[AERNet] More Cherry Picking

Jody W. Ianuzzi jody at thewhitehats.com
Tue Nov 6 21:56:18 EST 2007


Hello all,

Here are some more interesting comments from Braille reading adults who 
learned Braille as young children.

Delete the message if you feel it is just more cherry picking or irrelevant 
non scientific statistics.

These are the comments of 'real people' not numbers in a book.JODY

"Hi listers,
I have been reading the messages for some time now and find it interesting. 
I met a young woman at the Seeing Eye years ago who could read Braille with 
her whole hand, both hands.  I read a page and then gave it to her to read 
and she could summarize what it said in a matter of seconds.  I was blown 
away.

I have been reading Braille all my life but am not a terribly fast reader. 
I wish I had applied myself more as a child but school was hard for me, with 
books coming late and so on, and I just wasn't motivated until college.  I 
couldn't have gotten through college, or my jobs, with out Braille, and am 
glad to be a part of the division to promote the use of Braille in New 
Jersey.  I think this is a very worthwhile discussion for anyone working 
with young Braille students. "
___________________________

"i went to schools for the blind until my senior year so was not just
immersed but inundated with braille; when they couldn't find me in class,
i'd be hiding behind a bookshelf in the library with a book - wish all my
school related infractions were so innocuous.
Anyway, this was long, long ago and I got my braille reading speed up to 180
words a minute.  it mightn't be that high these days, but i'm much better at
skimming and scanning due to volumes i have to regularly read.

tactile literacy - it's way, way more than decoding; blind kids don't get it
much anymore but sure need it.  it includes understanding all the
two-dimentional stuff: math, charts, graphs, maps, figures, skematics, etc.
then, of course, since public/formal education really has become more visual
in scope, literacy has to include all the meaning-making that goes into
presentations at school (think Powerpoint),  and their interpretation.
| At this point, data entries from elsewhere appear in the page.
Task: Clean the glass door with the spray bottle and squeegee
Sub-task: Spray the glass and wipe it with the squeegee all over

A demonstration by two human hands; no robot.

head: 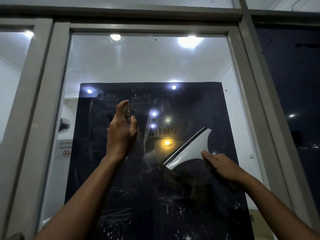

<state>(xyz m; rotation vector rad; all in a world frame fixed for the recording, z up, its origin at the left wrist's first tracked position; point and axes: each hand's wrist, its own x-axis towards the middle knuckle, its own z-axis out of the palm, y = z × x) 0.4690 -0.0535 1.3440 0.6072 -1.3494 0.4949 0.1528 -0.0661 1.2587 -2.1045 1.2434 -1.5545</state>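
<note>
A: We start with the glass door (149,66); it fills most of what we see, set in a pale grey frame (43,101); ceiling lights reflect off the upper glass, and a dark sheet (216,118) covers the middle and lower part behind it.

B: We agree; we also see wet streaks and droplets on the glass over that dark sheet, thickest near the bottom; at the left edge sits a no-smoking sticker (66,149), partly cut off by the sheet.

A: Next in size we take the squeegee (188,149); its pale head is tilted, the blade edge running from lower left to upper right; it looks to lie against the glass, right of centre.

B: The right hand (220,167) grips its handle, fingers curled round it, thumb laid along the head; the handle itself is mostly hidden under the hand.

A: The left hand (121,134) is raised left of centre, well apart from the squeegee; its fingers and thumb curl round the spray bottle (127,110).

B: We see only the small pale nozzle top between forefinger and thumb; the forefinger arches over it; the bottle's body is hidden behind the palm.
</note>
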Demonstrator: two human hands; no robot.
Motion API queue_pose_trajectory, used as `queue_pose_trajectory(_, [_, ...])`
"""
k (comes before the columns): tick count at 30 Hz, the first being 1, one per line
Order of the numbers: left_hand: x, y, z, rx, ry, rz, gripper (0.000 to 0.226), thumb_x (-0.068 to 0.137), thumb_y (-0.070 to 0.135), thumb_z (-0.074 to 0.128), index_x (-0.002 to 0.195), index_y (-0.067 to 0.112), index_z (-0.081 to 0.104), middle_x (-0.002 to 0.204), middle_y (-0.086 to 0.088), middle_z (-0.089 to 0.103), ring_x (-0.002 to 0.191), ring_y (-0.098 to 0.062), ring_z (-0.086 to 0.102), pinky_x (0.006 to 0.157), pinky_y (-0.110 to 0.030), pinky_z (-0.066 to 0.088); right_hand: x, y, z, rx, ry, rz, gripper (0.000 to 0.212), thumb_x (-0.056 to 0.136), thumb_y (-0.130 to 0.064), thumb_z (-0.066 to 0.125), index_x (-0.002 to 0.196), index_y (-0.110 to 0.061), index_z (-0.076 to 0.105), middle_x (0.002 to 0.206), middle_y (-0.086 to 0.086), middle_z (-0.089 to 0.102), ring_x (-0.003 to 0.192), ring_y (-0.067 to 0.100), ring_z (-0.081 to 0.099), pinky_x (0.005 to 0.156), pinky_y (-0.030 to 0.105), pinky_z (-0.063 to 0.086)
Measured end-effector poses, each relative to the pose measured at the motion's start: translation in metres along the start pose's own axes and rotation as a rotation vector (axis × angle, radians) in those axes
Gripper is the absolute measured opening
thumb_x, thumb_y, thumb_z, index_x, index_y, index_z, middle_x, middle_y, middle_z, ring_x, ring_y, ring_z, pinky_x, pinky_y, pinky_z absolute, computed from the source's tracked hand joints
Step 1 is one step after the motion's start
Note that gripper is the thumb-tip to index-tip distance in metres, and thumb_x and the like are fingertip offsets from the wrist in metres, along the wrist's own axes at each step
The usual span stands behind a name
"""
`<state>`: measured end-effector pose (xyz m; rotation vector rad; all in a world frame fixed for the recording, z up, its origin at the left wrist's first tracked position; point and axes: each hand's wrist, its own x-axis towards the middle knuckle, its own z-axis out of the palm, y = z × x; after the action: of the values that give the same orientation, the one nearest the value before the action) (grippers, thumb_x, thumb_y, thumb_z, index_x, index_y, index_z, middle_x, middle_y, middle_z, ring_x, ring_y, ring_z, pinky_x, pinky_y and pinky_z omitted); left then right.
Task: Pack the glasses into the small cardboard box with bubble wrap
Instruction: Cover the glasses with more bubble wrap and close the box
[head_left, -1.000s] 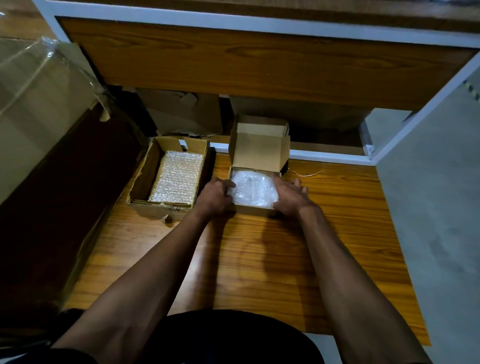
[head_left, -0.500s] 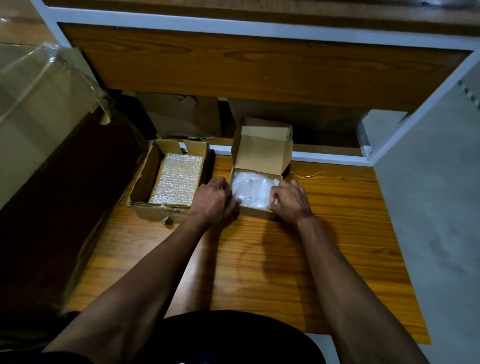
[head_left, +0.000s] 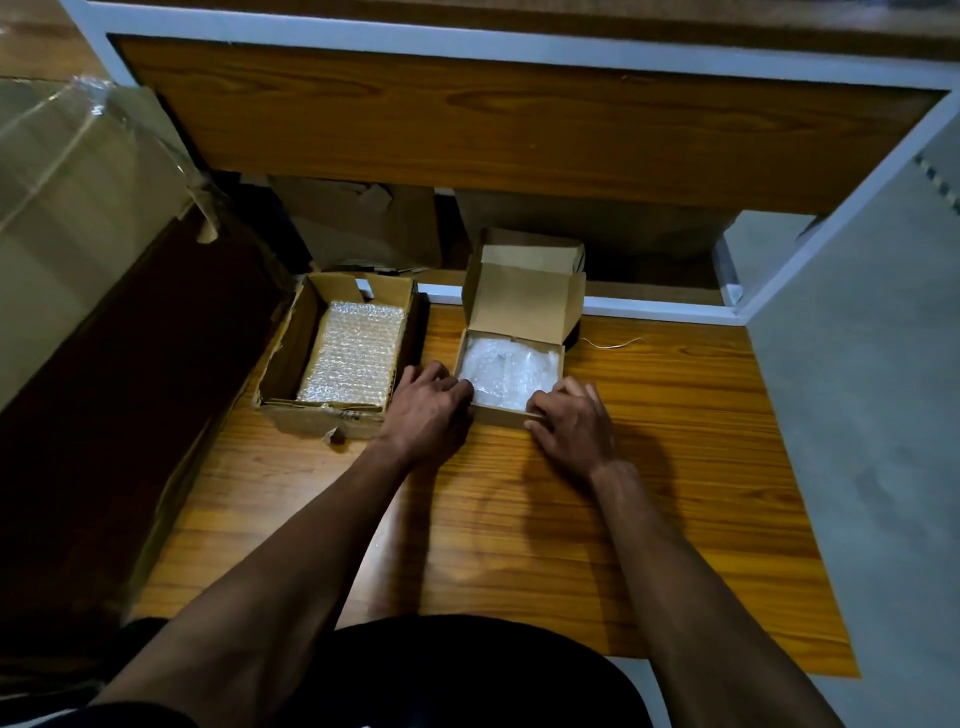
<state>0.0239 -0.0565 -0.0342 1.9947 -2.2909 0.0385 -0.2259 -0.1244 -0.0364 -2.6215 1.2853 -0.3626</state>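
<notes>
I see a wooden table (head_left: 519, 519) filling the lower view, with a wooden shelf panel (head_left: 519, 130) in a white frame above its far edge. A large carton (head_left: 67, 197) covered in clear film stands at the far left. On the table's far left corner sits an open cardboard tray (head_left: 291, 358) holding a flat stack of bubble wrap sheets (head_left: 356, 356). Just beside it, to the right, is the small cardboard box (head_left: 506, 413), lid (head_left: 524, 306) raised and leaning back. The box is filled with bubble wrap (head_left: 506, 369); I cannot make out the glasses under it. My left hand (head_left: 428, 410) rests at the box's near left corner, fingers curled together, tips on the rim and the wrap's edge. My right hand (head_left: 569, 423) lies over the near right corner, fingers bent down onto the front wall. A thin wire (head_left: 610, 344) lies on the table right of the box.
</notes>
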Motion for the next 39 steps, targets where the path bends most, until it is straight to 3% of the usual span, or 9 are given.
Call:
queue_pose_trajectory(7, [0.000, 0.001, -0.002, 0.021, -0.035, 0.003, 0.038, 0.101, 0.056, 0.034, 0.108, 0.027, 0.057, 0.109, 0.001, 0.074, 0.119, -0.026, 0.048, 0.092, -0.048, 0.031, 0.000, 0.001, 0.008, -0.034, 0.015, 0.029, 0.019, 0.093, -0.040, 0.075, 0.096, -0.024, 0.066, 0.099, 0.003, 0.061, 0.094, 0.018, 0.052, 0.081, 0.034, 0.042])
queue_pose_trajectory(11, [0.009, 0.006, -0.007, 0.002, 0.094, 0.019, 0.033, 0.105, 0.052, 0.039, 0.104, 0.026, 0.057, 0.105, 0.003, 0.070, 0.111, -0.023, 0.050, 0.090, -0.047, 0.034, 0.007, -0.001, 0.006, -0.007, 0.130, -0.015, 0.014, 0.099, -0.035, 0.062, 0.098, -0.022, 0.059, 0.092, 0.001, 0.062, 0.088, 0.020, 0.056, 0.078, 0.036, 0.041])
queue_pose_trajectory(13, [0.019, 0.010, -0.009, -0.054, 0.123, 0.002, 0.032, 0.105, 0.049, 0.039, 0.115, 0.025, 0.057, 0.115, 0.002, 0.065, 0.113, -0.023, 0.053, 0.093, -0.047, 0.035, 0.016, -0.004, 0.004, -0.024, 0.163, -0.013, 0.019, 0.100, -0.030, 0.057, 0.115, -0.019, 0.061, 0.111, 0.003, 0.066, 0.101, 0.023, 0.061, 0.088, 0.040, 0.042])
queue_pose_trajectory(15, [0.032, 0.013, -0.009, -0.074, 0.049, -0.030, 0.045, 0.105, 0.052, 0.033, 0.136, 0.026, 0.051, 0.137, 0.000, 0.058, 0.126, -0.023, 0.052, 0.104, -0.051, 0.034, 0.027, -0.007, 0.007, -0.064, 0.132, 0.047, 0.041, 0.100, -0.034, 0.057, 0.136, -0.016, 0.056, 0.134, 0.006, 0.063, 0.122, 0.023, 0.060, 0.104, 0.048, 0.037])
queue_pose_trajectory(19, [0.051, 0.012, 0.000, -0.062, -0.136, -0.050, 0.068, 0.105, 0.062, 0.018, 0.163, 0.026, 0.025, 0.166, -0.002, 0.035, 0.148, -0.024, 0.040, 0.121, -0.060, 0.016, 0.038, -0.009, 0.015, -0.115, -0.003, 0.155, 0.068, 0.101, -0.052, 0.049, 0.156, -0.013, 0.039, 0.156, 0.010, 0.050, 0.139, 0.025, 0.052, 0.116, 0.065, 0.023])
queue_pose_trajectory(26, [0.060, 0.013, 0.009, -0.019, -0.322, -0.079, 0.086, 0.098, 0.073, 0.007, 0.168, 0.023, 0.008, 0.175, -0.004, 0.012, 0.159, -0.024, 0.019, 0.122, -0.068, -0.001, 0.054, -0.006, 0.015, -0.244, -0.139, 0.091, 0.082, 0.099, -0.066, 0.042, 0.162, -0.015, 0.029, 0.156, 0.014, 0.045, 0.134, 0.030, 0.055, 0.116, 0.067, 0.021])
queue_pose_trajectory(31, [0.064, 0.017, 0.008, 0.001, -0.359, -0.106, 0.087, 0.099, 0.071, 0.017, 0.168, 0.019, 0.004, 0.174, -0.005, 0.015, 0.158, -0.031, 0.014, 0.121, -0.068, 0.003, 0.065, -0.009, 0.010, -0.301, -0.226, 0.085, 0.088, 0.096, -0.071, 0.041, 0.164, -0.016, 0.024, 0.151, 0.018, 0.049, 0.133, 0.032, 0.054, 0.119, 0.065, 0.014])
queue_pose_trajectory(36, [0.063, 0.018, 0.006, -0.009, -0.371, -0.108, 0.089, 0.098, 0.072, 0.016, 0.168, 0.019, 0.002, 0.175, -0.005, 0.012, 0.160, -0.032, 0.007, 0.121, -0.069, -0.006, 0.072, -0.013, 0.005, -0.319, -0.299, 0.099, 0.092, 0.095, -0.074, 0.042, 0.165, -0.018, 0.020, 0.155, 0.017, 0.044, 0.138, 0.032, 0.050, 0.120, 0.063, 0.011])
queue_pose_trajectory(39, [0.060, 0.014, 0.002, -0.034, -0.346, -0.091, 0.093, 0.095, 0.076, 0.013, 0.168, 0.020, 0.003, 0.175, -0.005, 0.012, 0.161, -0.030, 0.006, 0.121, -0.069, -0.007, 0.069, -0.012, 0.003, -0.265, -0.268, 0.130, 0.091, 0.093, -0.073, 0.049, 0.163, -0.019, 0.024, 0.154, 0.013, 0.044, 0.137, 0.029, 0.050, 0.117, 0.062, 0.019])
Sorry to have gone on and on like this; the students are heavy on my mind
today."
________________

"I do not use all fingers of both hands. However, I *do* read with the
index finger of both hands; the left hand is tracking and reading the
first half of the "next line" as the index finger of the right hand is
completing the "current line".
_________________________

"I read with the left hand only, index finger leading, have no trouble
tracking and read rapidly, don't know at what speed, but I can get through a
lot of material in a hurry when I want or need to.  I started reading
left-handed in first grade in arithmetic class, in public school, in order
to stay competitive, I used the right hand to operate a cube slate while
reading with the left, then suddenly, I discovered I could do more than one
thing at a time by reading one-handed and having my dominant hand for other
activities, once I started figuring out that, they could never change me, I
got in trouble my first weeks in the state school, until the principal
finally said I was proficient and fast and to leave me alone since I was a
competent student.  I would walk around campus with a book resting on my
right arm while reading with the left, especially if I was near the end and
wanted to know how it would end.  I still read left-handed, am able to cover
a lot, and have only had a problem when I broke my left collarbone, when I
had to resort to moving the book with my right hand if I was trying to read
very much material in braille.  I can read my watch right-handed, page
numbers, and a little bit more, but I can't read well right-handed."
__________________________

"If there is anything I can do to help persuade folks about the benefits
from learning reading early, I'd be happy to.

If it is even remotely likely that vision will deteriorate later in
life, (meaning any time in the future), then learn Braille now.

Learning later is like learning reading later--never gets same results."